The entries are to be given back verbatim; no picture is to be copied.
··· Data section
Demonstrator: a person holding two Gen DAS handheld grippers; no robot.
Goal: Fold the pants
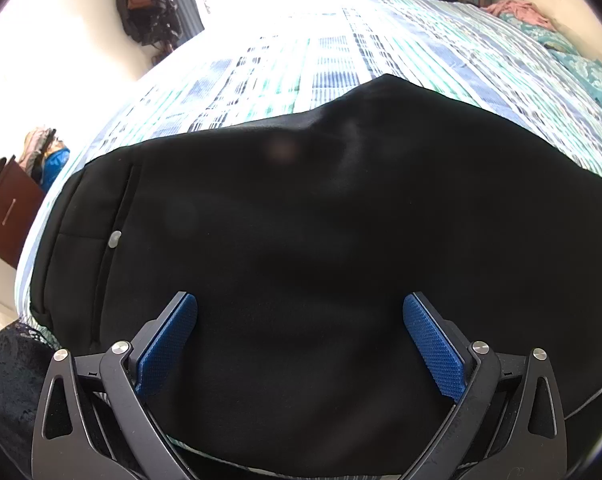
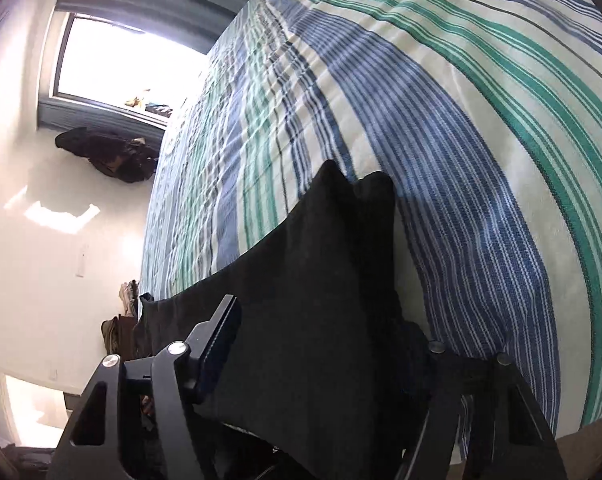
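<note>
Left gripper (image 1: 300,344): black frame, blue ribbed pads (image 1: 169,344), jaws spread wide, poised over the cloth with nothing caught between them. Pants (image 1: 301,220): black, spread flat across the near part of the bed and filling most of the left wrist view; a small pale button (image 1: 115,239) beside a seam toward the left end; far edge rising to a soft hump near the middle. Right gripper (image 2: 321,344): black, rolled onto its side, jaws about half apart with a fold of the black cloth (image 2: 301,300) lying between them; the far finger is lost in dark fabric, so whether the pads press on the cloth cannot be told. Two dark corners of the cloth (image 2: 353,188) stand up just past this gripper. Bedspread (image 1: 341,52): white with blue and green stripes, covering the bed beneath the pants. Pile of pink and teal cloth (image 1: 517,10): far right corner of the bed. Dark bags (image 1: 149,8): hanging on the wall beside a bright window (image 2: 117,60). Brown cabinet (image 1: 9,216): left of the bed, clothes heaped on top.
</note>
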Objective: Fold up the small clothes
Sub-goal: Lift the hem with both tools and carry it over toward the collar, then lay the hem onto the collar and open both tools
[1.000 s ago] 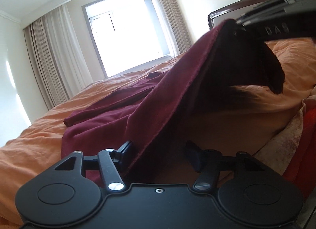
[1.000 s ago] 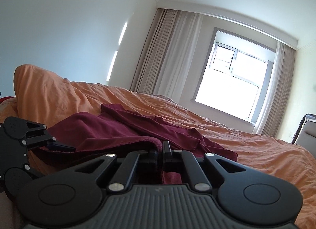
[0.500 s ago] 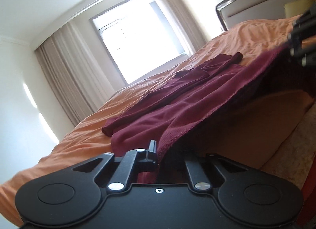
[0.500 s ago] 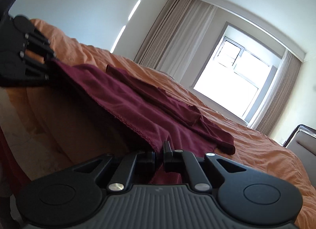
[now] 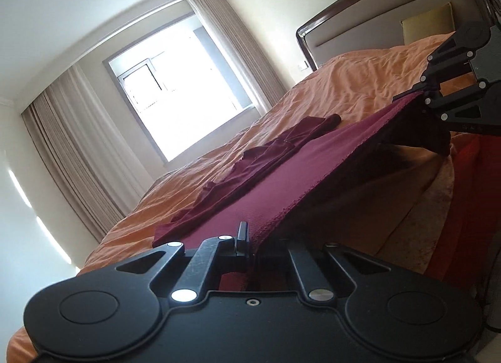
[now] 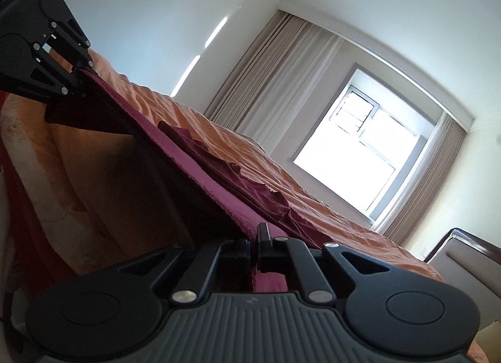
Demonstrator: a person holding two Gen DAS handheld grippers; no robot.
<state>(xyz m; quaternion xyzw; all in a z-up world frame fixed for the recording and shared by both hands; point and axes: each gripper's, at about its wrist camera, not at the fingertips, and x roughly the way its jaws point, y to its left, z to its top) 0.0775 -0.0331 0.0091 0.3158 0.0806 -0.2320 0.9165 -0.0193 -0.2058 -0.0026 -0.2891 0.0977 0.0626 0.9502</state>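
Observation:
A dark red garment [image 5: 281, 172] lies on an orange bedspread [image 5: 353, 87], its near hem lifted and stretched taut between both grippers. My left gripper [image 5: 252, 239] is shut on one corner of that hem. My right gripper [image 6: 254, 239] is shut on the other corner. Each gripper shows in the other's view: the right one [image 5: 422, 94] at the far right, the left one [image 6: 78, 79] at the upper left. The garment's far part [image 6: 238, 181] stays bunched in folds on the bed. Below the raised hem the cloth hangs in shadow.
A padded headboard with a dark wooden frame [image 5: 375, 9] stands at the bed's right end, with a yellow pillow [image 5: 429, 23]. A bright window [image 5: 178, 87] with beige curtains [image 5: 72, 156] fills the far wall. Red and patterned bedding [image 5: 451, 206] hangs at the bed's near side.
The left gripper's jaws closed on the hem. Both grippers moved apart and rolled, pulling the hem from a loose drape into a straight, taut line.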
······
• **Finished exercise**:
Demonstrator: a person holding two Gen DAS handheld grippers; no robot.
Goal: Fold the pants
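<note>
Left gripper (image 1: 300,344): black frame, blue ribbed pads (image 1: 169,344), jaws spread wide, poised over the cloth with nothing caught between them. Pants (image 1: 301,220): black, spread flat across the near part of the bed and filling most of the left wrist view; a small pale button (image 1: 115,239) beside a seam toward the left end; far edge rising to a soft hump near the middle. Right gripper (image 2: 321,344): black, rolled onto its side, jaws about half apart with a fold of the black cloth (image 2: 301,300) lying between them; the far finger is lost in dark fabric, so whether the pads press on the cloth cannot be told. Two dark corners of the cloth (image 2: 353,188) stand up just past this gripper. Bedspread (image 1: 341,52): white with blue and green stripes, covering the bed beneath the pants. Pile of pink and teal cloth (image 1: 517,10): far right corner of the bed. Dark bags (image 1: 149,8): hanging on the wall beside a bright window (image 2: 117,60). Brown cabinet (image 1: 9,216): left of the bed, clothes heaped on top.
</note>
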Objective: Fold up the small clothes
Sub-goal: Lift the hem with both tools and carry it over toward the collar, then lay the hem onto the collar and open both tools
[1.000 s ago] 
[1.000 s ago] 
[0.500 s ago] 
[0.500 s ago] 
[now] 
[now] 
Demonstrator: a person holding two Gen DAS handheld grippers; no robot.
<state>(xyz m; quaternion xyzw; all in a z-up world frame fixed for the recording and shared by both hands; point and axes: each gripper's, at about its wrist camera, not at the fingertips, and x roughly the way its jaws point, y to its left, z to its top) 0.0775 -0.0331 0.0091 0.3158 0.0806 -0.2320 0.9165 -0.0193 -0.2058 -0.0026 -0.2891 0.0977 0.0626 0.9502</state>
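Observation:
A dark red garment [image 5: 281, 172] lies on an orange bedspread [image 5: 353, 87], its near hem lifted and stretched taut between both grippers. My left gripper [image 5: 252, 239] is shut on one corner of that hem. My right gripper [image 6: 254, 239] is shut on the other corner. Each gripper shows in the other's view: the right one [image 5: 422, 94] at the far right, the left one [image 6: 78, 79] at the upper left. The garment's far part [image 6: 238, 181] stays bunched in folds on the bed. Below the raised hem the cloth hangs in shadow.
A padded headboard with a dark wooden frame [image 5: 375, 9] stands at the bed's right end, with a yellow pillow [image 5: 429, 23]. A bright window [image 5: 178, 87] with beige curtains [image 5: 72, 156] fills the far wall. Red and patterned bedding [image 5: 451, 206] hangs at the bed's near side.
The left gripper's jaws closed on the hem. Both grippers moved apart and rolled, pulling the hem from a loose drape into a straight, taut line.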

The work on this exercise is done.